Eucaristia vuol dire rendimento di grazie. Perciò abbiamo pregato col Salmo responsoriale: "Che cosa renderò al Signore per quanto mi ha dato?" (cfr Sal 115, 12). Presentiamo sull'altare l'offerta del pane e del vino, come incessante azione di grazie per ogni bene che riceviamo da Dio, per i beni della creazione e della redenzione. La Redenzione si è operata per mezzo del Sacrificio di Cristo. La Chiesa, che annunzia la redenzione e vive della redenzione, deve continuare a rendere presente sacramentalmente questo Sacrificio, da esso deve attingere le forze per essere se stessa.

3. La Celebrazione eucaristica in Cena Domini ce lo ricorda con singolare eloquenza. La prima Lettura, tratta dal Libro dell'Esodo, rievoca quel momento della storia del popolo dell'Antica Alleanza in cui è stato prefigurato nel modo più forte il mistero dell'Eucaristia: si tratta dell'istituzione della Pasqua. Il popolo doveva essere liberato dalla schiavitù d'Egitto, doveva uscire libero dalla terra di schiavitù e il prezzo di questo riscatto era il sangue dell'agnello.

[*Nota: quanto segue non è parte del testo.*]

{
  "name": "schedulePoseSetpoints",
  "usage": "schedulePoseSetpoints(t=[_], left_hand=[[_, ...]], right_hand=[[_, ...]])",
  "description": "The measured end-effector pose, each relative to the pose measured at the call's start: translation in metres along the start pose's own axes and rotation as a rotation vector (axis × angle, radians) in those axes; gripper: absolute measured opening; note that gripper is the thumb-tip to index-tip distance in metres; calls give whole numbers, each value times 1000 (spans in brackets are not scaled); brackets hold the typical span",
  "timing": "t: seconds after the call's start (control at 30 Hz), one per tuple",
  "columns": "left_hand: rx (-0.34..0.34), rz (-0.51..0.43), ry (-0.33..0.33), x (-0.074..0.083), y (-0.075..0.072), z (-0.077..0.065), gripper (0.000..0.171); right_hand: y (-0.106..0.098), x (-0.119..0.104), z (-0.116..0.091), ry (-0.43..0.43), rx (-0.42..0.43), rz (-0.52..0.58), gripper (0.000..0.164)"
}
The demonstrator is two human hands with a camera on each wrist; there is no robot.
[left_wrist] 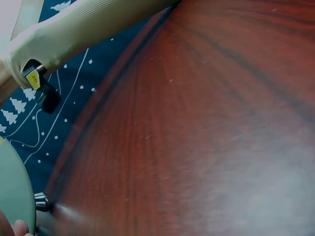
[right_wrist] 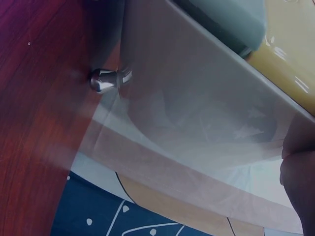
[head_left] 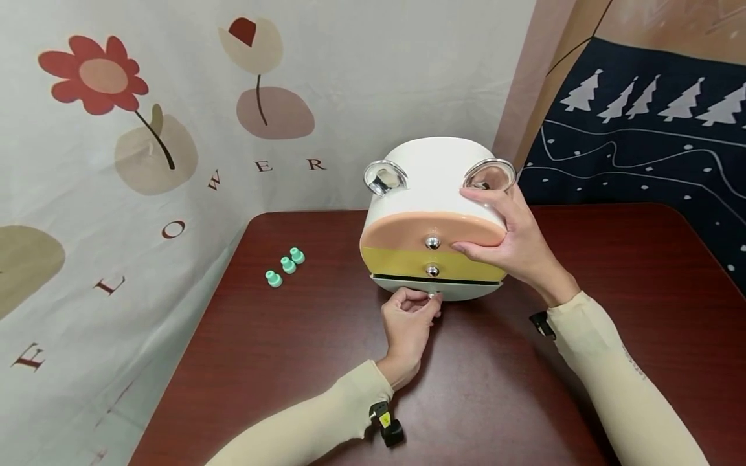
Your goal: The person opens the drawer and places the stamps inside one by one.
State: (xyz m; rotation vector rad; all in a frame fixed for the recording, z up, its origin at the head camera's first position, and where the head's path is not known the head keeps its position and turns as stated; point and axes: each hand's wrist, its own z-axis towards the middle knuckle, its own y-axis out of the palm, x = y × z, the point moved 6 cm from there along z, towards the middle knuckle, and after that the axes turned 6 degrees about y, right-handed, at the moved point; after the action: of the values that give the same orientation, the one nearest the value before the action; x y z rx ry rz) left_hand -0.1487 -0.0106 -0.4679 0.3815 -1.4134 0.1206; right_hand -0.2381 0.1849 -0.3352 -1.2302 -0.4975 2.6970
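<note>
A white, round-sided drawer cabinet point(head_left: 440, 171) with two shiny metal ears stands on the table. Its front has an orange drawer point(head_left: 402, 232), a yellow drawer point(head_left: 396, 262) and a pale green bottom drawer point(head_left: 474, 291). My left hand point(head_left: 405, 333) pinches the green drawer's small knob, which its fingertips partly hide. A dark gap shows along that drawer's top edge, and its front juts forward of the yellow one. My right hand point(head_left: 521, 243) grips the cabinet's right side, thumb across the front and fingers below the right ear. A metal foot point(right_wrist: 104, 80) shows under the cabinet in the right wrist view.
Three small mint-green pegs point(head_left: 288, 265) stand on the left of the dark red-brown table point(head_left: 280, 362). Behind it hangs a pale cloth point(head_left: 361, 77) with flowers and letters. A navy cloth point(head_left: 641, 155) with white trees is at the back right.
</note>
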Motion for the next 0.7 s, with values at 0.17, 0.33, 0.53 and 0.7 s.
schedulePoseSetpoints(t=[0.17,0.33,0.53,0.7], left_hand=[[-19,26,-7,3,-5,-11,22],[-27,50,-13,5,-11,-21,22],[-8,89,10,7,-16,-30,24],[-14,91,33,9,-18,-37,23]], right_hand=[[-1,-1,-1,-15,10,-28,85],[-2,-1,-4,-6,20,-51,82],[-1,0,-6,-18,20,-68,83],[-2,1,-1,-41,32,-67,84]])
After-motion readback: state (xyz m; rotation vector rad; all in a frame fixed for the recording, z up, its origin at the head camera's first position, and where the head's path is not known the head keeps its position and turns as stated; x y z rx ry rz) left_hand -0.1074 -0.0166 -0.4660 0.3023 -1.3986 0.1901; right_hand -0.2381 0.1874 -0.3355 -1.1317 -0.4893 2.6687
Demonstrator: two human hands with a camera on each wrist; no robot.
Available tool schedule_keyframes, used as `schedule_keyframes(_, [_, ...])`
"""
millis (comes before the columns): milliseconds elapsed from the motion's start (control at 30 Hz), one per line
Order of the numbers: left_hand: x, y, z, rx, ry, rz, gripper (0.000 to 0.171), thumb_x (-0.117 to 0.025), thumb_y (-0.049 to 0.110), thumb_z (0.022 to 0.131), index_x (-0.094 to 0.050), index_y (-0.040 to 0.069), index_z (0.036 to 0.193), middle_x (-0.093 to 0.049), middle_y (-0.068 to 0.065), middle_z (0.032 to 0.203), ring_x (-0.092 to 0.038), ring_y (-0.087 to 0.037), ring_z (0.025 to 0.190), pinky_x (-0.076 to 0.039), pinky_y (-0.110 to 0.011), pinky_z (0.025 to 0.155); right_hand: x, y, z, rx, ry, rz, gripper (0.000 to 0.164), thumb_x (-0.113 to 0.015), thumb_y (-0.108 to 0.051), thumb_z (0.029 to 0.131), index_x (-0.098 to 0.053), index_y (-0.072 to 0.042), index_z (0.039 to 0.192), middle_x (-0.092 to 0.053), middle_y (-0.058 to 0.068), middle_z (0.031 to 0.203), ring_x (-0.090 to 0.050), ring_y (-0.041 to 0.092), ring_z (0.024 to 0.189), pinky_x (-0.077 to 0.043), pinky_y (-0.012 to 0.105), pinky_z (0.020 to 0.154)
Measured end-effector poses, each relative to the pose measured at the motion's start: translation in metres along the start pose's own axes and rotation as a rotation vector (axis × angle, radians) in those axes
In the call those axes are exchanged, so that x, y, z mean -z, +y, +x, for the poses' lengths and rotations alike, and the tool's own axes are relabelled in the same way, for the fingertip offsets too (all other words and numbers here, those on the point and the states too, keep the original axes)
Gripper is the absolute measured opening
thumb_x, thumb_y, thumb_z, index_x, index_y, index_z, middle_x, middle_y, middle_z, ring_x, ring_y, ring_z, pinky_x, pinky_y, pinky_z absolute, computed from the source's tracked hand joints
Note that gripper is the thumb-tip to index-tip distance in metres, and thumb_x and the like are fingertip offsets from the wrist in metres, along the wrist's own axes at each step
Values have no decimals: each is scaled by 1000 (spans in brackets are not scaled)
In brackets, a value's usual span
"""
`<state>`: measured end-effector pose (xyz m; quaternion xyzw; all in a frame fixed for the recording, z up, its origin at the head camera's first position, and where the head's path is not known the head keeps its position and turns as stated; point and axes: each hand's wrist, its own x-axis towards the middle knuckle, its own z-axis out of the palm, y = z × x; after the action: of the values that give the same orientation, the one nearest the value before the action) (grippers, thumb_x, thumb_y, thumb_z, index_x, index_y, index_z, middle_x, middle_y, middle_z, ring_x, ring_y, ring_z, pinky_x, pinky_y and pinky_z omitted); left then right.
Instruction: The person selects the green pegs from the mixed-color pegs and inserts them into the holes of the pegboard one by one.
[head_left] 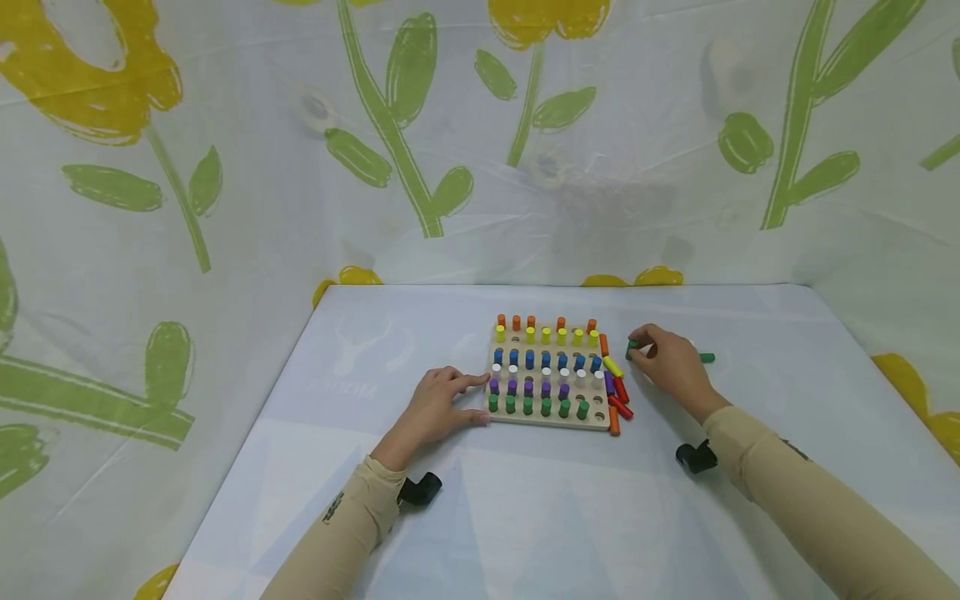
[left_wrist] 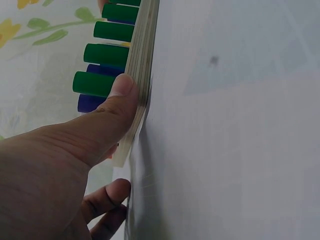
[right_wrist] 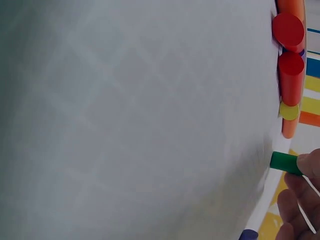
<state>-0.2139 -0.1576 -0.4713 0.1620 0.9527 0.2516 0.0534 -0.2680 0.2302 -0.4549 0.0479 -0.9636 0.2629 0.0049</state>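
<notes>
A wooden pegboard (head_left: 551, 422) stands on the table with rows of orange, yellow, blue, white, purple and green pegs upright in its holes. My left hand (head_left: 438, 404) is at its left side, thumb and index finger spread. In the left wrist view, the thumb (left_wrist: 117, 102) rests on the board's edge beside a green peg (left_wrist: 92, 84). To the right of the board, my right hand (head_left: 670, 362) pinches a green peg (right_wrist: 285, 163) between thumb and fingers, close over the tabletop.
Loose orange, yellow, purple and red pegs (head_left: 621, 406) lie along the board's right edge. Another green peg (head_left: 707, 357) lies right of my right hand. A flower-patterned curtain (head_left: 637, 167) rises behind the white table (head_left: 525, 508).
</notes>
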Motion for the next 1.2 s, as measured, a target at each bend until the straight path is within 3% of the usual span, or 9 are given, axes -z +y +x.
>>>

Quell'agnello dell'Antica Alleanza ha trovato pienezza di significato nella Nuova Alleanza. Ciò è avvenuto anche attraverso il ministero profetico di Giovanni Battista, il quale, indicando Gesù di Nazaret che veniva al fiume Giordano per ricevere il battesimo, aveva detto: "Ecco l'agnello di Dio, ecco colui che toglie il peccato del mondo" (Gv 1, 29).

Non è un caso se queste parole si trovano collocate al centro della Liturgia eucaristica. Ce lo ricordano le Letture della santa Messa della Cena del Signore, per indicare che con questo vivo Memoriale entriamo nell'ora della Passione di Cristo. Proprio in quest'ora verrà svelato il mistero dell'Agnello di Dio. Le parole pronunciate dal Battista lungo il Giordano otterranno così un chiaro compimento. Cristo verrà crocifisso. Come Figlio di Dio accetterà la morte, per liberare il mondo dal peccato.

Apriamo i nostri cuori, partecipiamo con fede a questo grande mistero ed acclamiamo, insieme con tutta la Chiesa, convocata in assemblea eucaristica: "Annunziamo la tua morte, Signore, proclamiamo la tua risurrezione, nell'attesa della tua venuta".